- _Exercise objective_
Copy out exactly the lines beginning with the one that contains "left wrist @" and ending at the last line of the listing, skipping any pictures.

= Beginning of Section =

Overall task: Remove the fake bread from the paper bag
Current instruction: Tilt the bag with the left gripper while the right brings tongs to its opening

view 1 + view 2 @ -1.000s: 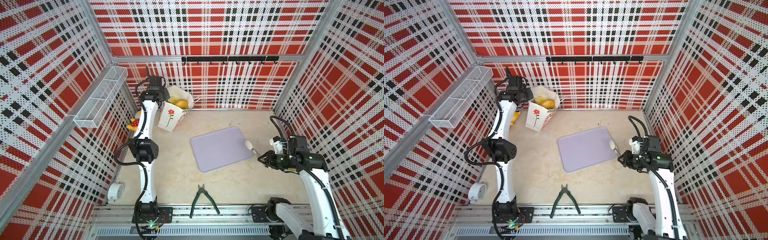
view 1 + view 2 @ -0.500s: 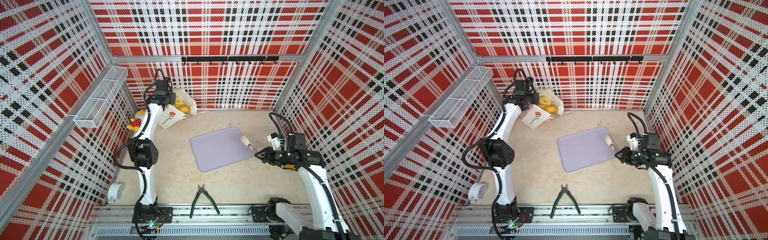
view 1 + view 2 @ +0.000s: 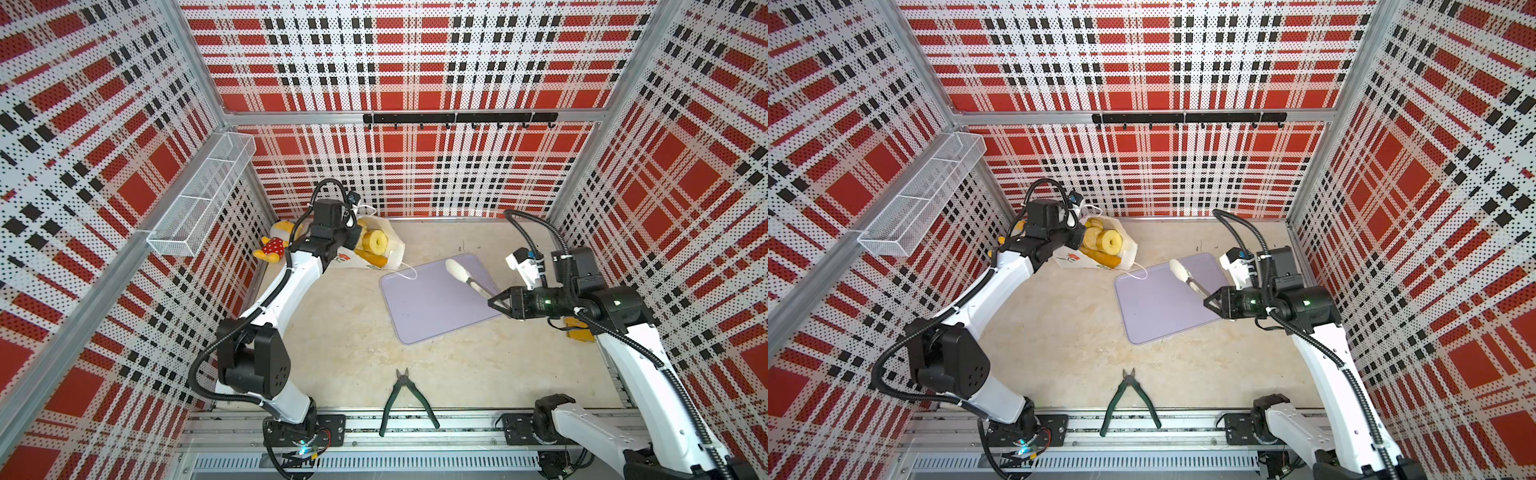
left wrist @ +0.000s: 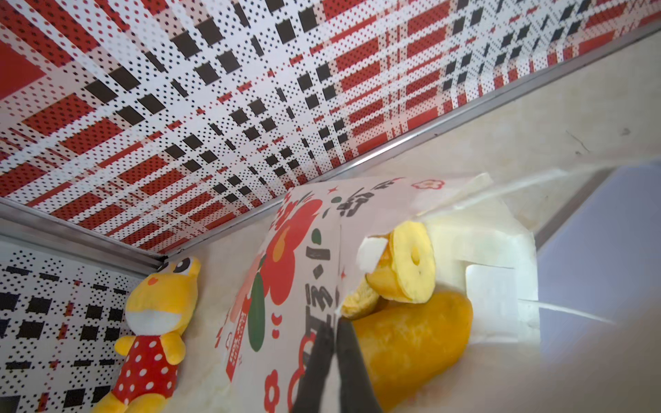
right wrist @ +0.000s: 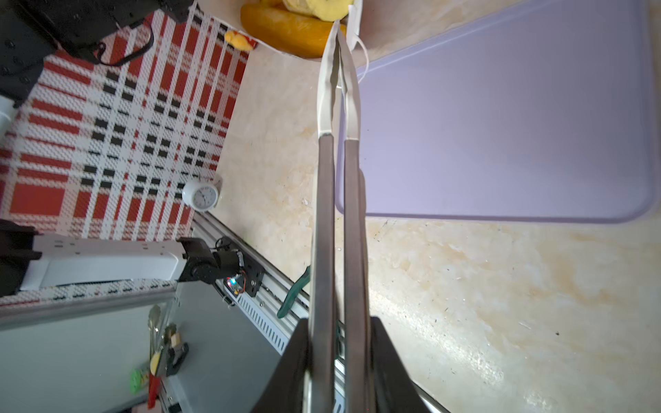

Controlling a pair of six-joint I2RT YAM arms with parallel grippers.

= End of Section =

- _Solved exercise_
left wrist @ +0.000s: 
right wrist @ +0.000s: 

Controlling a pair of six-joint I2RT YAM arms with parallel grippers.

That finishes the exercise.